Every single line below has to be printed once more, exactly.

Information shown Start Marker

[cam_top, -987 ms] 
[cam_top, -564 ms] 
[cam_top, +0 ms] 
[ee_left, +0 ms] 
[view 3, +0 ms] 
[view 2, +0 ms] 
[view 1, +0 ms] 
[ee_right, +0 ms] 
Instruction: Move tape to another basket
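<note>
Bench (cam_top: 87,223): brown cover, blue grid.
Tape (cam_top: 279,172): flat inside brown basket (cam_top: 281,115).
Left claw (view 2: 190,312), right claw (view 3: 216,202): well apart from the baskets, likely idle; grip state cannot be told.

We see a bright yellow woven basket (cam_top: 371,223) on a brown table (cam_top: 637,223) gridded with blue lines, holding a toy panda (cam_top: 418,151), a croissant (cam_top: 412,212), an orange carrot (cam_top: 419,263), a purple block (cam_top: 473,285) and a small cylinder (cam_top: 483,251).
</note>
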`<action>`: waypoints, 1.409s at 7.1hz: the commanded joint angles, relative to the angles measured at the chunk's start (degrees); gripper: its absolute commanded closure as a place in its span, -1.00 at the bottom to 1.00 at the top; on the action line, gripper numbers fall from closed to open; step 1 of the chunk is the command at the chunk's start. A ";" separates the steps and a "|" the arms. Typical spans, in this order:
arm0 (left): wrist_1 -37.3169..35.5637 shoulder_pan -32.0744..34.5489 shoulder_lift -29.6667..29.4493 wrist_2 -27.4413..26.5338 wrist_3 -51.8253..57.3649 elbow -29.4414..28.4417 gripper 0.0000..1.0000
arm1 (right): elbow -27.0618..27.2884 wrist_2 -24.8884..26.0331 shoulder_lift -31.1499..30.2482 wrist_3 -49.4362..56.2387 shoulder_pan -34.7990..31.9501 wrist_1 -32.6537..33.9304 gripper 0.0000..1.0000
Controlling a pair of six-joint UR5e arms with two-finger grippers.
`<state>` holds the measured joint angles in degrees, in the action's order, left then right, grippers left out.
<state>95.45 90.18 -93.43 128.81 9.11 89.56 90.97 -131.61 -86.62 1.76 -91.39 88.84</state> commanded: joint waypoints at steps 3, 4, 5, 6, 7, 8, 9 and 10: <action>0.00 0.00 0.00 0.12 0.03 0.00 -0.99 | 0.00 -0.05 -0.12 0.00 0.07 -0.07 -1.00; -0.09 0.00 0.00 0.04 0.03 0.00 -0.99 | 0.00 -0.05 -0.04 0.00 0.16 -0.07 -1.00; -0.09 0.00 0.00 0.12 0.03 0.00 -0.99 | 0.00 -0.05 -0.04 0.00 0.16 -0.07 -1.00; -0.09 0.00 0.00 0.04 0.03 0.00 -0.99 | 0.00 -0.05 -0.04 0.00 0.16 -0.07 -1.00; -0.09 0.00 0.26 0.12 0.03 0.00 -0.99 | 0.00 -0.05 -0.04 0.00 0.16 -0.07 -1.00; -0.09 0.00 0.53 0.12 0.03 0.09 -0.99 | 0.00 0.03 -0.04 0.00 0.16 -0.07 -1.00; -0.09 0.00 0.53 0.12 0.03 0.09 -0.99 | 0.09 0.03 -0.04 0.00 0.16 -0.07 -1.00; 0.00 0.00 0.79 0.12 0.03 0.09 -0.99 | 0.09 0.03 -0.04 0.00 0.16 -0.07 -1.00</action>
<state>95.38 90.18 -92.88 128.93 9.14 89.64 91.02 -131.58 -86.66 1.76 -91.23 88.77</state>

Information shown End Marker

:: Expected answer ::
[cam_top, -987 ms] 
[cam_top, -564 ms] 
[cam_top, +0 ms] 
[ee_left, +0 ms] 
[view 3, +0 ms] 
[view 2, +0 ms] 
[view 1, +0 ms] 
[ee_right, +0 ms] 
Instruction: Move tape to another basket
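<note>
Bench (cam_top: 87,223): brown cover, blue grid.
Tape (cam_top: 279,172): flat inside brown basket (cam_top: 281,115).
Left claw (view 2: 190,312), right claw (view 3: 216,202): well apart from the baskets, likely idle; grip state cannot be told.

We see a bright yellow woven basket (cam_top: 371,223) on a brown table (cam_top: 637,223) gridded with blue lines, holding a toy panda (cam_top: 418,151), a croissant (cam_top: 412,212), an orange carrot (cam_top: 419,263), a purple block (cam_top: 473,285) and a small cylinder (cam_top: 483,251).
</note>
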`<action>`: waypoints, 1.409s at 7.1hz: the commanded joint angles, relative to the angles measured at the chunk's start (degrees); gripper: its absolute commanded closure as a place in its span, -1.00 at the bottom to 1.00 at the top; on the action line, gripper numbers fall from closed to open; step 1 of the chunk is the command at the chunk's start. A ";" separates the steps and a "|" the arms. Typical spans, in this order:
arm0 (left): wrist_1 -37.3169..35.5637 shoulder_pan -32.0744..34.5489 shoulder_lift -29.6667..29.4493 wrist_2 -27.4413..26.5338 wrist_3 -51.8253..57.3649 elbow -29.4414..28.4417 gripper 0.0000..1.0000
arm1 (right): elbow -27.0618..27.2884 wrist_2 -24.8884..26.0331 shoulder_lift -31.1499..30.2482 wrist_3 -49.4362..56.2387 shoulder_pan -34.7990..31.9501 wrist_1 -32.6537..33.9304 gripper 0.0000..1.0000
Controlling a pair of six-joint UR5e arms with two-finger grippers.
`<state>` holds the measured joint angles in degrees, in the action's order, left then right, grippers left out.
<state>95.45 90.18 -93.43 128.81 9.11 89.56 90.97 -131.61 -86.62 1.76 -91.39 88.84</state> commanded: joint waypoints at steps 3, 4, 5, 6, 7, 8, 9 and 10: <action>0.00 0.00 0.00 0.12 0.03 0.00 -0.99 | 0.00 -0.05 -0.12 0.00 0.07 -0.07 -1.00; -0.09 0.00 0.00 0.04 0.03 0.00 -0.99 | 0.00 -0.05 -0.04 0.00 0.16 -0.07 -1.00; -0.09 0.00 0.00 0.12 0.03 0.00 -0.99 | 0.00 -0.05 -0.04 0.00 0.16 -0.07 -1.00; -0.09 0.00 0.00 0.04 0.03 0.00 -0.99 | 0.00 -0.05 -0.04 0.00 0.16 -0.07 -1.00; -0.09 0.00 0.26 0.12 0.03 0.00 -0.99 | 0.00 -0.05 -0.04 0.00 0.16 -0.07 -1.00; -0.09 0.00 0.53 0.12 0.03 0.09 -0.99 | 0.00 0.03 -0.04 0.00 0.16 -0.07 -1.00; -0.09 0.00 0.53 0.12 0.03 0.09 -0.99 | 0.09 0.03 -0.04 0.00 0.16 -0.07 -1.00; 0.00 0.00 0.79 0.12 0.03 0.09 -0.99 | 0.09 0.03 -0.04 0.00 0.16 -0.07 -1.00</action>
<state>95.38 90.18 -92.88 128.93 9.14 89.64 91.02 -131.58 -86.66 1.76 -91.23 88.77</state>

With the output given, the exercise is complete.